Arts centres, once at the cutting edge of community involvement, are failing to invest in practice rooms or studios. Instead, more space is devoted to refreshments or auditoriums - despite a nationwide shortage of good touring productions.

In fact they are fast being overtaken by clubs which offer teenage dancers, musicians and even computer animators the chance to develop their work and show it off to an appreciative audience, says Mr Henderson.

He asked: “Where are the workshop rooms and studios that are going to create the talent of the future?” he asks. The spaces that were designed to foster creative experiences have been turned into more and more bars and bistros. ”

An Arts Council survey shows that the proportion of centres offering rooms for music practice fell from 61 to 46 per cent in the decade up to 1996 - a trend he says is continuing. In contrast, the number with bars rose from 65 to an overwhelming 95 per cent.

Catering has been crucial in the financial rescue of Kendal’s picturesque Brewery Arts Centre. With the help of Pounds 2 million lottery cash the Brewery - which draws audiences from as far away as Carlisle - will soon boast three bars, an expanded restaurant, two cinemas, a theatre, but only one room for music practice.

Deb Chapman of the brewery says: “Because we have had a lot of financial problems in the past few years, along with everybody else we have had to look to our commercial side, to keep things running. We have a very good bar and catering side which is very popular with young people.”

Even the high-minded Beaford Arts Centre in north Devon, an acknowledged leader in combining top-quality performance with youth and community involvement, bows to the carrotcake.

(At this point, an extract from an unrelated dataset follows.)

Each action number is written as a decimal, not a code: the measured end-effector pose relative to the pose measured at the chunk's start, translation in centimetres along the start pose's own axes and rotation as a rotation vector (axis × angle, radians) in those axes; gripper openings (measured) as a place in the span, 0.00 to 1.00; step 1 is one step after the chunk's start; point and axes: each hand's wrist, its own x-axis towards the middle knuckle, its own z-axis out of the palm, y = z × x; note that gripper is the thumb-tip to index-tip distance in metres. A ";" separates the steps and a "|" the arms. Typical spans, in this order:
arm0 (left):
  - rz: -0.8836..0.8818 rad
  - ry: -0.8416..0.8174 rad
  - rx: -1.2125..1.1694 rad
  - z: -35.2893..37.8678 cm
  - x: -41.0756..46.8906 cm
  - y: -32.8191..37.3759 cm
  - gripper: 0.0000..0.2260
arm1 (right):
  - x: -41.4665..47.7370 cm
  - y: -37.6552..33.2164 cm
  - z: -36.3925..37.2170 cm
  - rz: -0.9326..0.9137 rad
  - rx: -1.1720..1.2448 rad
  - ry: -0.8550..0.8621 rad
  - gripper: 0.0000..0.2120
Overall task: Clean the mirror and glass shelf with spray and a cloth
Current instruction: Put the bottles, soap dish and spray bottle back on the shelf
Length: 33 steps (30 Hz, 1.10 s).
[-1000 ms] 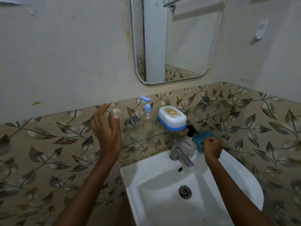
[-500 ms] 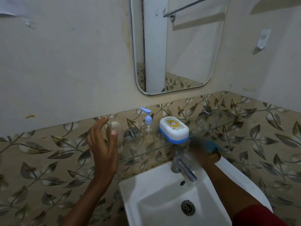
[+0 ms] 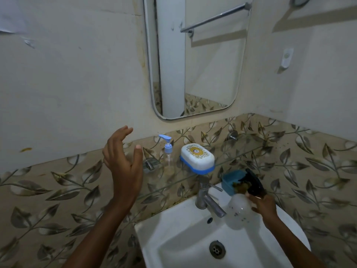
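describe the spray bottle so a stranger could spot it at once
At the back right corner of the white sink, right of the chrome tap, the right hand grips the spray bottle. Its cloudy body and black trigger head set it apart from the blue-topped pump bottle on the glass shelf.

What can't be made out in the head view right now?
All head view:
- tray: a brownish lump inside, possibly the cloth, is half hidden by the bottle head.
- right hand: blurred by motion, so trigger contact is unclear.
- mirror: its top is cut off by the frame edge.
- shelf: clear glass, and any smears are too faint to judge.
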 end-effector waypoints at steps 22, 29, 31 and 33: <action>0.141 -0.174 0.053 2.2 3.1 2.3 0.09 | 6.2 -24.4 0.6 -0.402 -0.102 0.018 0.20; 0.090 -0.150 -0.002 2.2 3.3 2.2 0.10 | 8.2 -25.1 1.3 -0.378 -0.216 0.048 0.16; 0.095 -0.154 -0.017 2.5 3.4 2.1 0.10 | 8.7 -25.2 1.4 -0.372 -0.240 0.048 0.14; 0.104 -0.161 -0.026 2.8 3.5 2.1 0.10 | 9.2 -25.4 1.6 -0.367 -0.263 0.048 0.13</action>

“Unfortunately the days of adequate subsidy are gone,” says Jennie Hayes, the director. Arts centres, she says, have to work hard for a youth audience. “They’re not going to flood in through the doors. Why should they?” Mr Henderson’s concerns are shared by the Music for Youth charity which runs the Schools Prom and the annual Youth Music Festival.

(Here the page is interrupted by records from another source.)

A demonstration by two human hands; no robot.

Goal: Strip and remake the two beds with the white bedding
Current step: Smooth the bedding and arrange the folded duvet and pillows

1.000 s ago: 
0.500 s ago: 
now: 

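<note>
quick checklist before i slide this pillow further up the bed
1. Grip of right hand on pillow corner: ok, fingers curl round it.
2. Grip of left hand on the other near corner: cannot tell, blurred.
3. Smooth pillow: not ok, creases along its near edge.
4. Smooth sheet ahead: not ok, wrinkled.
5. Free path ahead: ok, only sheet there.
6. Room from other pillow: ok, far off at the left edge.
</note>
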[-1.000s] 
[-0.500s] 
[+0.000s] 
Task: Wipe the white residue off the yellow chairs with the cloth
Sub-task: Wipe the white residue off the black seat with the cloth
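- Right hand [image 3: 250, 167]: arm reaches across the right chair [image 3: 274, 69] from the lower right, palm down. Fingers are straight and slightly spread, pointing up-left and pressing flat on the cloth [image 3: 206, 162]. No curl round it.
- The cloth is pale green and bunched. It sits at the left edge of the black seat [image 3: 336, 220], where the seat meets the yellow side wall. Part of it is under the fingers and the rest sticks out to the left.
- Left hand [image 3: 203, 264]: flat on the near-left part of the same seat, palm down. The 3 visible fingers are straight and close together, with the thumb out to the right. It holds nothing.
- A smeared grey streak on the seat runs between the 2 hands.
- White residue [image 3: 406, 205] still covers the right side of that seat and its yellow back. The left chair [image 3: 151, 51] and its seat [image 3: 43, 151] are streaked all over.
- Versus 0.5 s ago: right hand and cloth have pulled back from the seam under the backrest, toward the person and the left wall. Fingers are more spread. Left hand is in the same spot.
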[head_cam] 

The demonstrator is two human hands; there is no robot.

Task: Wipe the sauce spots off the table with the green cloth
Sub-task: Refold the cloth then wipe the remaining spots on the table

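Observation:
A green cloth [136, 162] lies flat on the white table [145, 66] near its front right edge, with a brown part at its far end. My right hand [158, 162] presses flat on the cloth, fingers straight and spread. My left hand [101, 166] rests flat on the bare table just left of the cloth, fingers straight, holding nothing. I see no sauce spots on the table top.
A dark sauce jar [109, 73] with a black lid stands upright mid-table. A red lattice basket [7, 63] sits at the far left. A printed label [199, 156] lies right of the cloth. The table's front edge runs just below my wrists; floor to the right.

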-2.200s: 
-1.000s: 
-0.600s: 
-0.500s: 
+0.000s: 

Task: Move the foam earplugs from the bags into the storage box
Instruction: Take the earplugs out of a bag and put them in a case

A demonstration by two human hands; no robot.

“Arts centres are now run by people who have to make the books balance, ” says founder and chief executive Larry Westland. “They have more interest in revenue than in providing a service for the community. I rarely speak of young musicians and their achievements in the same breath as arts centres.”

Mr Henderson, whose trust has Pounds 10 million of lottery money for each of the next three years, wants to see a national network of open-access music and arts schools. This is the sort of role once associated with arts centres themselves which, in their heyday, pioneered community participation. But 15 years of cuts to the arts infrastructure have left them preoccupied with their own survival.

“The practical involvement I want to see is being sold short,” says Henderson. “It has to come from somewhere. It’s not coming from the schools. They have backed off anything beyond the most rudimentary arts provision.”

Dance clubs provide one view of the way forward. “When you look at youthful performance, a club culture has emerged where you can see quite a lot of the things that used to happen in the arts centres. A lot of the more dangerous stuff is going on in the clubs, even among my own students: dance, performance work and even computer animation.

“There are many arts centres where good work is going on. But in general they haven’t found it easy to define their role. Who can blame them? They’ve not been taken seriously.”